Work request
What you return must match the records word for word.
»»
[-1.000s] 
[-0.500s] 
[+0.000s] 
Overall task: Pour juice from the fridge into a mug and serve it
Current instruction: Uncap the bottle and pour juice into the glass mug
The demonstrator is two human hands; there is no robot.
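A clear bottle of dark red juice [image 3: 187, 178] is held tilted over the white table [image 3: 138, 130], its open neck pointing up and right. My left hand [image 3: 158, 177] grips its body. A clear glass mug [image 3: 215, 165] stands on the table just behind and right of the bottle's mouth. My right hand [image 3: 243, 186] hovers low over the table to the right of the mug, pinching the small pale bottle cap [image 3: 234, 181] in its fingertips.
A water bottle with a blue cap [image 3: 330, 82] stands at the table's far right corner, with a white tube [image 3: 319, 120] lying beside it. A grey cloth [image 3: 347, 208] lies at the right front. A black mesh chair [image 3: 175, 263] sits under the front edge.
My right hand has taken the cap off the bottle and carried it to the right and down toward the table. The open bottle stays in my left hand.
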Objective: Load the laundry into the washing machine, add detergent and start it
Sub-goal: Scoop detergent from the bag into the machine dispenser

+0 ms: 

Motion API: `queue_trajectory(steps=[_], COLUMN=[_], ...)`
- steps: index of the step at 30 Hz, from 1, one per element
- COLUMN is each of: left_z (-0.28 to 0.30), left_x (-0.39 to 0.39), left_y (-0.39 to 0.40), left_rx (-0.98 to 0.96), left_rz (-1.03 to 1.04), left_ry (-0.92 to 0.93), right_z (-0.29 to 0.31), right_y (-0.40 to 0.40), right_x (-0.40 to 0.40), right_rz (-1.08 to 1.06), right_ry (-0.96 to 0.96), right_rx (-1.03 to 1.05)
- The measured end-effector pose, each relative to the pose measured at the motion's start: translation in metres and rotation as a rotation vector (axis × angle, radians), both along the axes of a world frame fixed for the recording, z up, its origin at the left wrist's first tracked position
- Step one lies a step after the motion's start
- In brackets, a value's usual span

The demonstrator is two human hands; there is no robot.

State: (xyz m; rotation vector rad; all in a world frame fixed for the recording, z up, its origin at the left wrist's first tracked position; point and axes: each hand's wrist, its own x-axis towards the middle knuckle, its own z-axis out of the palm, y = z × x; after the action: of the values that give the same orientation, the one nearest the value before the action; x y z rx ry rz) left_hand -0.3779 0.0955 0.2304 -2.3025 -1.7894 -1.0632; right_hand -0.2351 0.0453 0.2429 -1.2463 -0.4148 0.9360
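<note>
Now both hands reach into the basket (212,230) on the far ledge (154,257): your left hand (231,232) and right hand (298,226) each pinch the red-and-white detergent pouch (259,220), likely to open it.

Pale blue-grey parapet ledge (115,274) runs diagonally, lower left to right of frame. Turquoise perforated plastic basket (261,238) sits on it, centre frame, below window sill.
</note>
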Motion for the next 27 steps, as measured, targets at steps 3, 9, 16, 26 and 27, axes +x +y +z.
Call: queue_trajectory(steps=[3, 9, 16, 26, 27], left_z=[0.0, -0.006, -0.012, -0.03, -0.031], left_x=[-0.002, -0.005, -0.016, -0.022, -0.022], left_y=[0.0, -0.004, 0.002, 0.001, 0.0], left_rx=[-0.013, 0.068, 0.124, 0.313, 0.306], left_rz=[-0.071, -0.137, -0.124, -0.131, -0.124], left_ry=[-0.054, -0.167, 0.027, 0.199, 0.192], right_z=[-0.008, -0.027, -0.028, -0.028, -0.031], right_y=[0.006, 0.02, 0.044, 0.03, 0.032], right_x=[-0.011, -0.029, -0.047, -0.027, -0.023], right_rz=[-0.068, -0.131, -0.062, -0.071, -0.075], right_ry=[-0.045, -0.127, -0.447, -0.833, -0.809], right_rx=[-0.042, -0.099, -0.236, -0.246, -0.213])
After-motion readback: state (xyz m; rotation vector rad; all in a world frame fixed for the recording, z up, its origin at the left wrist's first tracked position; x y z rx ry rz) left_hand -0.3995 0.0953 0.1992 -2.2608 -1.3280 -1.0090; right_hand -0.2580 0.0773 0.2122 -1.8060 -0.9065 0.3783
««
Exercise output
[-1.000s] 
[-0.500s] 
[+0.000s] 
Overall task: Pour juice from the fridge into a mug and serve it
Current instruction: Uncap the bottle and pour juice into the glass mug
The demonstrator is two human hands; there is no robot.
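A clear bottle of dark red juice [image 3: 187, 178] is held tilted over the white table [image 3: 138, 130], its open neck pointing up and right. My left hand [image 3: 158, 177] grips its body. A clear glass mug [image 3: 215, 165] stands on the table just behind and right of the bottle's mouth. My right hand [image 3: 243, 186] hovers low over the table to the right of the mug, pinching the small pale bottle cap [image 3: 234, 181] in its fingertips.
A water bottle with a blue cap [image 3: 330, 82] stands at the table's far right corner, with a white tube [image 3: 319, 120] lying beside it. A grey cloth [image 3: 347, 208] lies at the right front. A black mesh chair [image 3: 175, 263] sits under the front edge.
My right hand has taken the cap off the bottle and carried it to the right and down toward the table. The open bottle stays in my left hand.
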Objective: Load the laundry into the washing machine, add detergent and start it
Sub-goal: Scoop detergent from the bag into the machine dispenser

+0 ms: 

Motion API: `queue_trajectory(steps=[_], COLUMN=[_], ...)`
- steps: index of the step at 30 Hz, from 1, one per element
- COLUMN is each of: left_z (-0.28 to 0.30), left_x (-0.39 to 0.39), left_y (-0.39 to 0.40), left_rx (-0.98 to 0.96), left_rz (-1.03 to 1.04), left_ry (-0.92 to 0.93), right_z (-0.29 to 0.31), right_y (-0.40 to 0.40), right_x (-0.40 to 0.40), right_rz (-1.08 to 1.06), right_ry (-0.96 to 0.96), right_rx (-1.03 to 1.05)
- The measured end-effector pose, each relative to the pose measured at the motion's start: translation in metres and rotation as a rotation vector (axis × angle, radians), both along the axes of a world frame fixed for the recording, z up, its origin at the left wrist's first tracked position
- Step one lies a step after the motion's start
- In brackets, a value's usual span

The demonstrator is two human hands; there is no robot.

State: (xyz m; rotation vector rad; all in a world frame fixed for the recording, z up, its origin at the left wrist's first tracked position; point and axes: each hand's wrist, its own x-axis towards the middle knuckle, its own z-axis out of the palm, y = z × x; after the action: of the values that give the same orientation, the one nearest the value before the action; x y z rx ry rz) left_hand -0.3779 0.0955 0.2304 -2.3025 -1.7894 -1.0632; right_hand -0.2351 0.0453 0.2429 -1.2463 -0.4148 0.9360
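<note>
Now both hands reach into the basket (212,230) on the far ledge (154,257): your left hand (231,232) and right hand (298,226) each pinch the red-and-white detergent pouch (259,220), likely to open it.

Pale blue-grey parapet ledge (115,274) runs diagonally, lower left to right of frame. Turquoise perforated plastic basket (261,238) sits on it, centre frame, below window sill.
</note>
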Motion for the next 27 steps, as measured, targets at steps 3, 9, 16, 26 and 27, axes +x +y +z.
Call: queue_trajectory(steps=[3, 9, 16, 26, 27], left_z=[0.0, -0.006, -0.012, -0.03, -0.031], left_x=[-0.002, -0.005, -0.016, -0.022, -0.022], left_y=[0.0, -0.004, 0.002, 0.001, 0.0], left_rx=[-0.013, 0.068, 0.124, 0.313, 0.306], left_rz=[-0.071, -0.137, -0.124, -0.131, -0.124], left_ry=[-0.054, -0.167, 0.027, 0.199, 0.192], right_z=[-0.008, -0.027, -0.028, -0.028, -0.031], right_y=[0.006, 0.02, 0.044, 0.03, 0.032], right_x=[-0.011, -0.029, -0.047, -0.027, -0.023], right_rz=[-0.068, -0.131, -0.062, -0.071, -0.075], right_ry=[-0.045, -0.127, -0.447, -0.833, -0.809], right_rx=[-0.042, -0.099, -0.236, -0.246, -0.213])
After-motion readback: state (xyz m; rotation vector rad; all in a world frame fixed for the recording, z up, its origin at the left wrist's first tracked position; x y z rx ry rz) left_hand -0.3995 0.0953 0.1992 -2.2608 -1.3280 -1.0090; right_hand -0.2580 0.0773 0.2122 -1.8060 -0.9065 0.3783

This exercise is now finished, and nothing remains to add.